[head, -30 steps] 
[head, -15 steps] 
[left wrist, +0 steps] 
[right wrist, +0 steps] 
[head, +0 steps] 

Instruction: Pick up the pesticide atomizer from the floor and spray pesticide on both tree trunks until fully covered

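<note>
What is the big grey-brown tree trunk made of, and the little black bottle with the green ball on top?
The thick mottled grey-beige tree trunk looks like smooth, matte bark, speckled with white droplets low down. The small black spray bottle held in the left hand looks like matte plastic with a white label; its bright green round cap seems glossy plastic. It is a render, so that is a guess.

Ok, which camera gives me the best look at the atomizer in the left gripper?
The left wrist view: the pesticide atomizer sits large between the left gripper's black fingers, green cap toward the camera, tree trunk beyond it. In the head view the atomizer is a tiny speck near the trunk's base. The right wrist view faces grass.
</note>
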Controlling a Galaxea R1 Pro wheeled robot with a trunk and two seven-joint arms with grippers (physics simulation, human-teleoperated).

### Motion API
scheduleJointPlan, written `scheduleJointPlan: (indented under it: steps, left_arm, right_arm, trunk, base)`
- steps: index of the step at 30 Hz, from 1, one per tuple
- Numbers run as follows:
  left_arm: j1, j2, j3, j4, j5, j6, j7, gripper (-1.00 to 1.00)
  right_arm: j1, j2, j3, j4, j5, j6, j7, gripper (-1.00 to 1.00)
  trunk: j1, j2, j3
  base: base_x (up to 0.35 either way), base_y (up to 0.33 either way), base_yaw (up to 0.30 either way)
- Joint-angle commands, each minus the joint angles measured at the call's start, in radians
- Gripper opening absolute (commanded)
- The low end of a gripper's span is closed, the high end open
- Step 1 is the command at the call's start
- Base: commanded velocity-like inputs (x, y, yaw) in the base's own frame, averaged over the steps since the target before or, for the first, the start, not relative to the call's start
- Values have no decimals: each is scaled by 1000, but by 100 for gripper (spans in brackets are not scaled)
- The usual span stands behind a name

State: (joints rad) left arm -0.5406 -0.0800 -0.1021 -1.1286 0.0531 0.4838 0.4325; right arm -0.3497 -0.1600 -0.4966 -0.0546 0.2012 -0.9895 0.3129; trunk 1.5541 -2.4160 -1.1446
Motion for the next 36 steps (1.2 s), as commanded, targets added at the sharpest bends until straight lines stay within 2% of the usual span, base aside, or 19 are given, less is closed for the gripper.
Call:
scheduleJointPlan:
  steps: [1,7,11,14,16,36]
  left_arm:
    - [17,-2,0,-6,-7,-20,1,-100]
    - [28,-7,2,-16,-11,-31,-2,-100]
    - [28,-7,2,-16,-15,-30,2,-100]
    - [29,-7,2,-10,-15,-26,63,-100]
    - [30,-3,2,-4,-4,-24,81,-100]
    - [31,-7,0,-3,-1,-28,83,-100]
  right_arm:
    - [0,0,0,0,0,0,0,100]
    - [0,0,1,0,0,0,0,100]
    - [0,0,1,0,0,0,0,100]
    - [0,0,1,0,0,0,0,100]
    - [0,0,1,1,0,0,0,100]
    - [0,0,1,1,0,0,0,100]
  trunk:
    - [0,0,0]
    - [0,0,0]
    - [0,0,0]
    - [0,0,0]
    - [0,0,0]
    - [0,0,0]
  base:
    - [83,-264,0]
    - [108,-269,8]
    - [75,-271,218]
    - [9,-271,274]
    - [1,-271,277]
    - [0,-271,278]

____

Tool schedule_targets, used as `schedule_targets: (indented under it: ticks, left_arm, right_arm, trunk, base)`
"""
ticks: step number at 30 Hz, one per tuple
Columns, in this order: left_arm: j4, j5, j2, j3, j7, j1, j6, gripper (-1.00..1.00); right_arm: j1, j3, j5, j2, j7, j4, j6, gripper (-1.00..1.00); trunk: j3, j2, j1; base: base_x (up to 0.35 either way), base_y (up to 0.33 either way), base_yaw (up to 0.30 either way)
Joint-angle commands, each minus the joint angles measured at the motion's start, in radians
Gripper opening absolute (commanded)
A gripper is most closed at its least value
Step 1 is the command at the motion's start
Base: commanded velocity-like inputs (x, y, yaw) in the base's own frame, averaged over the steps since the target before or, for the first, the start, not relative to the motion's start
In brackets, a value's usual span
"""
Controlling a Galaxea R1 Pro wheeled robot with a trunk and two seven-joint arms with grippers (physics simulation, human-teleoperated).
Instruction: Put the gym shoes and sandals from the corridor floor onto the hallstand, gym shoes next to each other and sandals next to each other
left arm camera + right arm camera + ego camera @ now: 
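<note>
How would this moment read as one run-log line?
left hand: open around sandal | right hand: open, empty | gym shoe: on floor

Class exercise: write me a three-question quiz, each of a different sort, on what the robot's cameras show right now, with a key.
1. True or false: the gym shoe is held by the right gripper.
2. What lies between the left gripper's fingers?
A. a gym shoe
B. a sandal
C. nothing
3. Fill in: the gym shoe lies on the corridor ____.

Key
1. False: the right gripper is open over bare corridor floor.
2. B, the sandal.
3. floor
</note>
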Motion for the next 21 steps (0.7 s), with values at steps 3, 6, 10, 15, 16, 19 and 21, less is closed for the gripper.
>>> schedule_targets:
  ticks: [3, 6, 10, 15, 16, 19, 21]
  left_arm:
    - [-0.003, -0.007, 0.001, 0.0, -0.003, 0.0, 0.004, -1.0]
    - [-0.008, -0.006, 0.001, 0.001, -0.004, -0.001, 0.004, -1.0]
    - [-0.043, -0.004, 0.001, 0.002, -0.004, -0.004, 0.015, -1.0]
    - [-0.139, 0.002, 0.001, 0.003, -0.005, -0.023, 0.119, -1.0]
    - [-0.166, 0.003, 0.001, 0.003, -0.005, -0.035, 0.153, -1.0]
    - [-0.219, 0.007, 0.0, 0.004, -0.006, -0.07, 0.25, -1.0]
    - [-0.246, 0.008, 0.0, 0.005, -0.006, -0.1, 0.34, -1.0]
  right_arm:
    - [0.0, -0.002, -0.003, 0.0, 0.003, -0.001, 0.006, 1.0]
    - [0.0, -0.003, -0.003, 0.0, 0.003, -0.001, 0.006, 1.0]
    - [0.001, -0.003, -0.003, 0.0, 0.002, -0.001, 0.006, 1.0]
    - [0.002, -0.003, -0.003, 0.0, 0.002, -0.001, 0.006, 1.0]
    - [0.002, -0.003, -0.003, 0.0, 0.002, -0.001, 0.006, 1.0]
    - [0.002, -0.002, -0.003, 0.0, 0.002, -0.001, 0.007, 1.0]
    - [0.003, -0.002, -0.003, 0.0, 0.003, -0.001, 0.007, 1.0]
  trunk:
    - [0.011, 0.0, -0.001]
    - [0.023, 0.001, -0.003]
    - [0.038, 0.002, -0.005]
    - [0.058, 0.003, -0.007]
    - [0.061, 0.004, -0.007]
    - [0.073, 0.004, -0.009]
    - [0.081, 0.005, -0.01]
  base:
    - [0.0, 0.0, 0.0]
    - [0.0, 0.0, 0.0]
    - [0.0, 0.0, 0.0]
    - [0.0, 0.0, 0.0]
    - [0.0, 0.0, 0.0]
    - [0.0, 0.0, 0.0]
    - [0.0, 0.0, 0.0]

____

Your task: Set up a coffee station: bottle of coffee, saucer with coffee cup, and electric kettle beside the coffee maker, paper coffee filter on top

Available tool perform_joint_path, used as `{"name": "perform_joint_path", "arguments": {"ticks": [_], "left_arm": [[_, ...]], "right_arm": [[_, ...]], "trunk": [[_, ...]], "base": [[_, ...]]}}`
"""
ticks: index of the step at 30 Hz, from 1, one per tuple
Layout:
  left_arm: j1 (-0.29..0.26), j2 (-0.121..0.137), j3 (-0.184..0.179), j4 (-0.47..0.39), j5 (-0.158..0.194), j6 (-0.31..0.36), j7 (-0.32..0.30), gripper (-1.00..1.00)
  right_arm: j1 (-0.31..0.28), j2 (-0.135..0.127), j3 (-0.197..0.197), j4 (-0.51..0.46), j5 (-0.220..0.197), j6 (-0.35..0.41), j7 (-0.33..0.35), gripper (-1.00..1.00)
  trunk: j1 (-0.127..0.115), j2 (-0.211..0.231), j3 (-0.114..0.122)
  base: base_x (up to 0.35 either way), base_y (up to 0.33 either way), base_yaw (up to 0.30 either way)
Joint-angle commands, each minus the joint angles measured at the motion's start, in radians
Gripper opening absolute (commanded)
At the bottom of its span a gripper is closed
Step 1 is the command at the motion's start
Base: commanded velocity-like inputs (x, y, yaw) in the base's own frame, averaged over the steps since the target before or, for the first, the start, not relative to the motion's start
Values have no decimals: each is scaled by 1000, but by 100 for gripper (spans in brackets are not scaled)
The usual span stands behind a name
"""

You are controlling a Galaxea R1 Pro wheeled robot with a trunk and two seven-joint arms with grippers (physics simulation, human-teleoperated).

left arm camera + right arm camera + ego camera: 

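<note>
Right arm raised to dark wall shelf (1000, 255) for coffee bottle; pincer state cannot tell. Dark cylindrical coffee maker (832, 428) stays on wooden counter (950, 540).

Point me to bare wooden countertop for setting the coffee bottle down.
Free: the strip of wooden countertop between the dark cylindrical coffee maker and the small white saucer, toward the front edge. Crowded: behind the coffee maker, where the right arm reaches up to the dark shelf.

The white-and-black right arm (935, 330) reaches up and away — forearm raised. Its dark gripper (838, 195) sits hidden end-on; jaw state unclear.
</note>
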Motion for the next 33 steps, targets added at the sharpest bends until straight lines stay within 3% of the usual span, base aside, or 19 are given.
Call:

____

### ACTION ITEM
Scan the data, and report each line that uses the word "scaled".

### ANSWER TO THIS PROBLEM
- Values have no decimals: each is scaled by 1000, but by 100 for gripper (spans in brackets are not scaled)
Values have no decimals: each is scaled by 1000, but by 100 for gripper (spans in brackets are not scaled)

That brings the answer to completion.